Wednesday, July 21, 2021

On the utility of crisis-gaming AI risks

Systems fail because engineers protect the wrong things, or protect the right things in wrong ways.  - Ross Anderson, Security Engineering [Art by Shibara]

Recently, yours truly ran into the use of analytical wargaming as a methodology to address policy problems at the intersectionality of AI risks, cyber security and international politics. While the critics of wargaming do espouse some valid points, it is an exceptionally useful tool when it comes to tackling a very specific kind of problems - where you need to not predict actions but rather anticipate the outcomes and consequences of actions. Because rationality doesn't work well with incomplete information, a lot of predictive research methods don't always work well for these kind of problems either. As forecasters say, quantification is useful but wisdom is more useful.

Anyways, system engineering principles suggest that it is best practice to build those components first which are most likely to fail or cause failure, so let us first look at the caveats generally associated with wargaming: 

Reproducibility
A bit like the game of chess. While a bunch of independent games may proceed differently, they'd cause over time and iterations the general characteristics inherent in the game to emerge clearly. Wargaming is experimental, but not strictly an experiment. If we approach it as a simulation as it is, the lack of micro-level reproducibility turns out to be a feature and not a bug. 

Rare Events
But a catastrophic risk is infact a very rare event. And the thing about such risk scenarios is that everything is chaotic and nobody knows the truth. Thus gamification based exercises in this context will only simplify reasoning about system behavior, so when the crisis actually happens, decision-makers can navigate the chaos without acting from a point of anxiety and fears. 

Players Matter Too Much
Yes. This is indeed the biggest constraint which will shape how we design our game. Player expertise is paramount and it is best to design a game which explores questions relevant to those expertise. And gaming a crisis is not easy to do, especially without player commitment and appropriate preparations. So game designers and institutions need to atleast agree upon a baseline player capability.     
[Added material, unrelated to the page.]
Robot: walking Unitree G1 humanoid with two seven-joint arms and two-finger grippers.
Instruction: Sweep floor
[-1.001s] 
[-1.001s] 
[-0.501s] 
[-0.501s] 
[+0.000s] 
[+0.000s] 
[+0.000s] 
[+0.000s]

A basic how-to-go-about gaming crises

In a large sociotechnical environment, sometimes reliable systems can have unreliable components. Identifying those components requires us to develop conceptual models of interaction in that environment. This is exactly what wargaming does, it would reduce the strategic indeterminacy which burdens the AI risk governance efforts. I mean chaos engineering is nice and useful, but mission-critical systems involving intelligent robotics or autonomy and cyberspace need to be as deterministic as possible.

In coming days, edge robots would not only need to gather and store but also trend, time-series, and analyse their data. They would also have their own CI/CD peculiarities. As it is even today, old components in complex legacy products are not easy to replace as there often are third-party microcontrollers and actuators which are no longer in production. Gamification can help us find those weak links. It can also help decision-makers conceptualise differently, for example helping high-level politicians and planers better understand swarms as interoperating IoT instances and not just as lots of flying drones.

Slide from a presentation by Anja van der Hulst, research on forecasting crisis decision making behavior suggests role-play simulations outperforms other methods 

Mainly the main rationale for gamification is to discover structure of solutions - what elements are relevant for policy decisions, what unknown relations exist between these elements, how do player motivations arise and shift, how do actors (and agents) interact, what are the influences of time and exertion etcetera and so on. The Formula-1 teams for example make a really good use of simulations to harden safety. They simulate the vehicle and all its components in almost a digital-twin like fashion, running containerized virtual systems. These simulations reduce time-intensive testing and provide a good cognitive model for engineers and managers to confront unexpected failures. The AI risk community at present is anyways mostly concerned with the hypothetical impacts of statistical mistakes. Crisis-gaming is great for just that sort of thing.